I compile using the following commands:
$ CC /OPTIMIZE -
/DEFINE=(SQLITE_THREADSAFE=0, -
SQLITE_OMIT_LOAD_EXTENSION=1, -
SQLITE_OMIT_COMPILEOPTION_DIAGS=1, -
SQLITE_OMIT_MEMORYDB=1, -
SQLITE_OMIT_TEMPDB=1, -
SQLITE_OMIT_DEPRECATED=1, -
SQLITE_OMIT_SHARED_CACHE=1, -
_USE_STD_STAT=ENABLE) -
/FLOAT=IEEE_FLOAT -
sqlite3.c
$ CC /OPTIMIZE -
/DEFINE=(SQLITE_THREADSAFE=0, -
SQLITE_OMIT_LOAD_EXTENSION=1, -
SQLITE_OMIT_COMPILEOPTION_DIAGS=1, -
SQLITE_OMIT_MEMORYDB=1, -
SQLITE_OMIT_TEMPDB=1, -
SQLITE_OMIT_DEPRECATED=1, -
SQLITE_OMIT_SHARED_CACHE=1, -
_USE_STD_STAT=ENABLE) -
/FLOAT=IEEE_FLOAT -
shell.c
I copied the defines from the mailing list, and added /FLOAT=IEEE_FLOAT to get rid of most warnings regarding floating points (related to overflows due to exponent 308).
During compilation I got some informationals and warnings.
I get the following messages while linking:
$ LINK shell.obj,sqlite3.obj
...
%LINK-W-NUDFSYMS, 2 undefined symbols:
%LINK-I-UDFSYM, __STD_FSTAT
%LINK-I-UDFSYM, __STD_STAT
...
Since I am a little bit lost here, I rather have SQLite3 sources which compile on OpenVMS.
The specific problem you're getting from the linker arises from the fact that you've requested capability at compile time that your system doesn't have. I believe the _USE_STD_STAT option first became available in OpenVMS v8.2, yet you're on 7.3-2. Your compiler and your headers know what to do when _USE_STD_STAT is defined, but the functions to process the X/Open-compliant stat structure do not exist in the C run-time (CRTL in VMS parlance) on your system, and your linker is telling you, "ain't got those functions."

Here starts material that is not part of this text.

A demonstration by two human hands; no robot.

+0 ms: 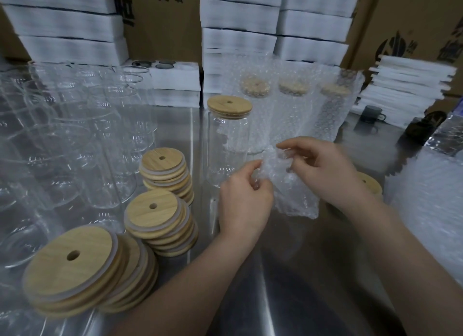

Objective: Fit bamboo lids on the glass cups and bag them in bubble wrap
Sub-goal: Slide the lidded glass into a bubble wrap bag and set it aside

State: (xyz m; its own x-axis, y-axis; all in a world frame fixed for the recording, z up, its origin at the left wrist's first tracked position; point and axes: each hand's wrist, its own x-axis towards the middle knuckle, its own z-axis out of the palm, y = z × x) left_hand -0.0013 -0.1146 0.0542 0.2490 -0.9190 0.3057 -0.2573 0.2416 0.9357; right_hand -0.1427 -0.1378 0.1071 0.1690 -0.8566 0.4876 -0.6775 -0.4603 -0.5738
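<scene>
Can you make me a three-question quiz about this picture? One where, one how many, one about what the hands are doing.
1. Where is the unwrapped lidded cup? A) on a box B) on a lid stack C) on the table, left of the bagged cups.
2. How many bagged cups? A) one B) three C) six.
3. What are the left hand and right hand doing? A) pinching a bubble wrap bag B) lying flat C) lifting a lid.
Answers: C, it stands beside them; B, three wrapped lids show; A, both grip the bag.

Steel table [275,285] carries glass cups [75,140], lid stacks [162,225].
</scene>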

Ideally you would be able to upgrade your operating system. Current as of this writing is v8.4. v7.3-2 was released eight and a half years ago and v8.2 over seven years ago. I understand that there are technical, budgetary, and even political reason that upgrades aren't always possible. If it were me, and I were stuck on OpenVMS Alpha v7.3-2, I would try removing the _USE_STD_STAT=ENABLE from the compilation and see what blows up.
One of the side effects of enabling _USE_STD_STAT is that you also get _LARGEFILE along with it. If that's the only reason SQLite needs the option, you may be fine but limited to 4GB databases. I suspect there's more to it than that, i.e., SQLite very likely makes use of elements in the stat structure that do actually require the newer structure.
You can read up on the differences in the traditional and standards-compliant stat structures at http://h71000.www7.hp.com/doc/84final/5763/5763profile_062.html#index_x_1699.
I've recently improved my VMSish patch for SQLite and made it available for SQLite version 3.7.14.1: http://www.mail-archive.com/sqlite-users#sqlite.org/msg73570.html (or http://sqlite.1065341.n5.nabble.com/Building-SQLite-3-7-14-1-for-OpenVMS-td65277.html).
POSIX locking still doesn't work though, and I was unable to find out why.
Well, there was a message on the sqlite-users mailing list on getting SQLite 3.7.9 working on OpenVMS. I don't know how relevant that is to the version you've got (or if the patch was adopted by the SQLite developers; they're a bit picky for legal reasons IIRC) but it looks likely to be useful. Good luck.